According to local press, during what ought to have been routine “cell extractions” conducted to search for contraband, the officers wore riot gear, carried pepper spray canisters and shields, and moved in formations of five from cell to cell. Inmates believe it was a coordinated attack, and this claim is supported by documented evidence of abuse at Edna Mahan Correctional Facility for Women that spans decades.
A report released by the Department of Justice in April 2020 detailed shocking instances of violence by staff against women inmates in what was described as a ‘pattern’ of abuse. The DOJ report stated that the corrections department “fails to keep prisoners at Edna Mahan safe from sexual abuse by staff,” and “Edna Mahan suffers from a ‘culture of acceptance’ of sexual abuse, which has enabled abuse to persist despite years of notice and efforts towards change at the state level.” Over the course of the investigation, federal officers reviewed 70 reports of staff-on-prisoner sexual harassment and abuse over “several years” and called substantiated cases “varied and disturbing.” During a period dating from October 2016 to April 2019, seven corrections officers and one civilian employee were arrested, indicted, convicted, or pled guilty to charges related to sexual abuse of the prisoners they were assigned to supervise.

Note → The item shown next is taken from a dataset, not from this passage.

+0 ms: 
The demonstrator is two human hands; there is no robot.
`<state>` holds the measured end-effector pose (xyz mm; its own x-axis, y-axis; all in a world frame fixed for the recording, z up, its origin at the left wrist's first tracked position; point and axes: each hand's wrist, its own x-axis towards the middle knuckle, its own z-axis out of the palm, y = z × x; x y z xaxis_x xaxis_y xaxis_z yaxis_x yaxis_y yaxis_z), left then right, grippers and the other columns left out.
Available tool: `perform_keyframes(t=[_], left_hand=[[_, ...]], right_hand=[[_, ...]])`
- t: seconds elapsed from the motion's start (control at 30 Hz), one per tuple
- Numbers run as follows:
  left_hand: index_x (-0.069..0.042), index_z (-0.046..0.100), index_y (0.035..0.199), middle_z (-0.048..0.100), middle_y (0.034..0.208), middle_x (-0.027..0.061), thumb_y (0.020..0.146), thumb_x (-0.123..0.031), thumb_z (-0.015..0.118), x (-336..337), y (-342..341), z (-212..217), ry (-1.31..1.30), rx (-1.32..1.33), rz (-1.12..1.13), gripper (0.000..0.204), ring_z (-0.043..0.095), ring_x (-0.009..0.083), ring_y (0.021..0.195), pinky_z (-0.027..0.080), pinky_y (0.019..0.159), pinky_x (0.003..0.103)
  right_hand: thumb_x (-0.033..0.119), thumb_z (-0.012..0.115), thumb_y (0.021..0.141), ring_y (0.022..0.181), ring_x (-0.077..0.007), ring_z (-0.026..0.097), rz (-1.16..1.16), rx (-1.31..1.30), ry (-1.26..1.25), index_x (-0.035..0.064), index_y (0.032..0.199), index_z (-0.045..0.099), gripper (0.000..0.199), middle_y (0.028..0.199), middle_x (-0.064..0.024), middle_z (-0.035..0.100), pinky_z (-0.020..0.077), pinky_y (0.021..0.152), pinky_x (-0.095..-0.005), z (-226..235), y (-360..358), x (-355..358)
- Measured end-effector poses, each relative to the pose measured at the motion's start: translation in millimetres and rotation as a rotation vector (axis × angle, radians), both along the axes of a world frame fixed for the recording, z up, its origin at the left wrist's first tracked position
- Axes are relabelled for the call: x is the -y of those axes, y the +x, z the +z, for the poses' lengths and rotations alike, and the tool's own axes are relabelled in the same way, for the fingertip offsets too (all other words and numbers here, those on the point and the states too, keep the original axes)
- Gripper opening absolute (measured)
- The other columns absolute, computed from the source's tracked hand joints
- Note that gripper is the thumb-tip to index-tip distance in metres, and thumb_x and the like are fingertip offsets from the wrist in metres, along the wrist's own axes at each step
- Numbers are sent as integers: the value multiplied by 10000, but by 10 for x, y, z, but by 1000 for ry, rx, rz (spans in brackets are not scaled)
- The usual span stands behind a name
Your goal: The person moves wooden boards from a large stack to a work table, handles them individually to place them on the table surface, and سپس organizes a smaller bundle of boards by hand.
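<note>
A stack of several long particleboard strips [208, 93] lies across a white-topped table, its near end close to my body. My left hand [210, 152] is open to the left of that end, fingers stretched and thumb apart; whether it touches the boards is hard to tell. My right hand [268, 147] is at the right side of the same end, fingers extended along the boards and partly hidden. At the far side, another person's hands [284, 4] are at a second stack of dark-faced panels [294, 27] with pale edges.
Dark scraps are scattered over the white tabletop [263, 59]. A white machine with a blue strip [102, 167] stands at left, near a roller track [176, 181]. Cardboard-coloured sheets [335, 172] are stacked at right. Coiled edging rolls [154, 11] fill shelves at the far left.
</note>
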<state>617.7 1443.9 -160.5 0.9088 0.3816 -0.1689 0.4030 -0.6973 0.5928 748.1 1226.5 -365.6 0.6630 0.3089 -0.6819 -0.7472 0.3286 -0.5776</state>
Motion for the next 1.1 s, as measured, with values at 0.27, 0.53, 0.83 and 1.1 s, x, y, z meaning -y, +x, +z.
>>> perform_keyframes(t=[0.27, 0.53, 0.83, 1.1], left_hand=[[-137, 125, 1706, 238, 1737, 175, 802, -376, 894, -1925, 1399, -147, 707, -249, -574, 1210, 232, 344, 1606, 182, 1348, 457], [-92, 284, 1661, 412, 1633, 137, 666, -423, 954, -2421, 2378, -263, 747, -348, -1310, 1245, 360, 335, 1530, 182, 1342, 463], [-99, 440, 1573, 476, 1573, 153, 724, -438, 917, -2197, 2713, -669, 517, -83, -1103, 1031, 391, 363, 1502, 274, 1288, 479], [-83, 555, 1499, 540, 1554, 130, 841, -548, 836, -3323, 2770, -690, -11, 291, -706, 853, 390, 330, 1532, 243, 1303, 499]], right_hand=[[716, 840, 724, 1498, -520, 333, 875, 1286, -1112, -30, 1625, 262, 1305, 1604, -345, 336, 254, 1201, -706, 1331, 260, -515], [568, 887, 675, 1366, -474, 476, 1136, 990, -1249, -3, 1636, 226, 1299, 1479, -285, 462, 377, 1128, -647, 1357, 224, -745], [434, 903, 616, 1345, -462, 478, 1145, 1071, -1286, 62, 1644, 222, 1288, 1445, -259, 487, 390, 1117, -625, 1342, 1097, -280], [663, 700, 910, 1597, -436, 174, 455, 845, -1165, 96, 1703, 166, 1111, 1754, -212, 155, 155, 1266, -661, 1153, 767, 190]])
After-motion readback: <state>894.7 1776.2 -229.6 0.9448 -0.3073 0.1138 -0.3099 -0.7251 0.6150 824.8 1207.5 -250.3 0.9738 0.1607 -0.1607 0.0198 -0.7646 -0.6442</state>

Senior officers who had worked at Edna Mahan for years were involved in many instances, and multiple victims were identified.
In 2016, a vocational instructor was sentenced to three years for bribing two inmates for sex with smuggled cigarettes. In 2017, four officers pled guilty to charges of sexual abuse, including one corrections officer tasked with instructing new hires that sexual contact between officers and inmates was a criminal offense. He was sentenced to three years in prison. One corrections officer was found guilty of five counts of sexually abusing prisoners and sentenced to 16 years in prison in May 2018; the officer raped women by threatening them with disciplinary action if they failed to comply.
In addition, the report details testimonies from dozens of prisoners who describe being watched while undressing or being made to undress, as well as being strip searched in front of groups of male officers. Women state that officers routinely referred to prisoners as “b-tches,” “hoes,” “a--holes,”“d-ke,” “stripper,” “fa--ot-a--ed b-tch,”“motherf-ckers,” and “whores.” In still other instances, staff required prisoners to undress, masturbate, even engage in sexual acts with other inmates, while staff watched.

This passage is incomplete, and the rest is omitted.